La première, plasticienne photographe née en 1966 est une artiste réputée, ancienne pensionnaire de la Villa Médicis à Rome, dont le directeur en 2008, Richard Peduzzi, a commenté le travail en termes admiratifs : « Oublions la technique, la grande technique de l'artiste elle est là, présente mais elle ne se montre pas, elle n'existe plus. Les appareils, les pellicules, les outils n'existent plus. Sur les photographies transparait seul le mystère de la vie transposé par le regard de l'intelligence... » Le second, qui a déjà participé à la restauration des vitraux de la cathédrale de Strasbourg, a également accompagné Gérard Collin-Thiébaut pour ses réalisations dans les cathédrales de Cahors et de Tours ou Gérard Garouste pour l'église Notre-Dame de Talant. Il sait par ailleurs surmonter les difficultés techniques, comme en témoignent les panneaux sur cintres qu'il a conçus pour le Land Museum de Darmstadt. Bref ce ne sont pas des amateurs, plutôt des créateurs d'envergure. C'est bien ce que pense Bernard Xibaut, chanoine de l'archevêché de Strasbourg et membre du jury qui a retenu le projet d'Ellena et Parot. « Un choix convaincant par sa dimension religieuse et judicieux puisque tous les apôtres sont déjà représentés dans la chapelle » précise-t-il. Alors ?
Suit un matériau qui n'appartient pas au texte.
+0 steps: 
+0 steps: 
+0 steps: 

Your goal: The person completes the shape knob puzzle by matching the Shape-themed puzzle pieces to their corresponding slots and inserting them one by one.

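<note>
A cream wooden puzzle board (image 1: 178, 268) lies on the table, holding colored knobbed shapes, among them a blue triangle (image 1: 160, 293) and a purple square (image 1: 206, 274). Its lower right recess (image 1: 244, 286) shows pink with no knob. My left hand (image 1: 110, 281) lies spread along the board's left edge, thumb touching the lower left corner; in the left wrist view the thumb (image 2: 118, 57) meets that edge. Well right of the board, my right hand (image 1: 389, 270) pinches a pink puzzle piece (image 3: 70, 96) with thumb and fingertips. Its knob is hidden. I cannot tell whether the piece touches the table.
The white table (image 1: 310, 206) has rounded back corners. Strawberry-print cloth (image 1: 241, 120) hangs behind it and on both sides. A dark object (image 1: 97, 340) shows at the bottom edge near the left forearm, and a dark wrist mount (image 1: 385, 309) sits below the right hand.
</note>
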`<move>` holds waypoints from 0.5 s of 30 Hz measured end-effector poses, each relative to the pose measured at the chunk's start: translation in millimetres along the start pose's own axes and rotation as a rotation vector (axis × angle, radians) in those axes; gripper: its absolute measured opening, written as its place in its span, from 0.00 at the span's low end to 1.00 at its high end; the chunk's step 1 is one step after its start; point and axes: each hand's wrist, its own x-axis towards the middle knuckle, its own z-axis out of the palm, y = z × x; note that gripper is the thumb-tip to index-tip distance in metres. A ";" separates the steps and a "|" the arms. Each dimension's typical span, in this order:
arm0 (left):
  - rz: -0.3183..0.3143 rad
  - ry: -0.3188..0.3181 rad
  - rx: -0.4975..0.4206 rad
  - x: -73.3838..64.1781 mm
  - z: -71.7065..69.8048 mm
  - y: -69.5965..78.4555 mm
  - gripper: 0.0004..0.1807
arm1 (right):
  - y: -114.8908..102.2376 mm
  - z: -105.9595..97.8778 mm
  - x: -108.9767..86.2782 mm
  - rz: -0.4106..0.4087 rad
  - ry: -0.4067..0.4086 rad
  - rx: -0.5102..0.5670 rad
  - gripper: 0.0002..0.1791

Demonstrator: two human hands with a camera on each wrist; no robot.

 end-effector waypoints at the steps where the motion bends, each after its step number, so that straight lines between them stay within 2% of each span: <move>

Alors, on peut se référer aux réflexions de François Boespflug, dans son dernier et remarquable ouvrage, Le regard du Christ dans l'art (Mame-Desclée) qui se désole de l'effacement du visage dans l'histoire de l'art occidental du XXe siècle, et tout particulièrement de la disparition du visage du Christ, aux heureuses exceptions des Saintes Faces de Jawlensky et Rouault. Le Dominicain voit bien qu'un « art excessivement pieux, paresseusement traditionnel et platement conforme à la foi du gros des fidèles, (est) devenu incapable d'explorer les divers aspects de la sensibilité contemporaine » Il se demande si l'art contemporain serait capable d'aller au-devant des attentes des croyants en pensant à de malheureuses expérimentations qui ont vu des prêtres de bonne volonté, mais sans formation artistique, accueillir dans leurs églises de faux artistes, ignorants par surcroît « en matière de liturgie, de Bible et de théologie ». « La question de l'avenir de l'art sacré d'inspiration chrétienne est donc posée » conclut-il. Et si Véronique Ellena, qui propose de relever le défi de la représentation du visage du Christ dans une cathédrale, annonçait bel et bien le retour au XXIe siècle d'un art sacré digne des espérances des Pères Couturier et Boespflug ? Je ne sais presque rien de son projet, mais le peu que je sais d'elle et de Pierre-Alain Parot m'incite à faire confiance au jugement du Père Xibaut et à souhaiter de tout coeur que cette aventure parvienne à bonne fin en juillet prochain. Dès lors qu'un certain niveau de qualité est atteint, rien n'est plus intéressant que la « confrontation des esthétiques », ne trouvez-vous pas ?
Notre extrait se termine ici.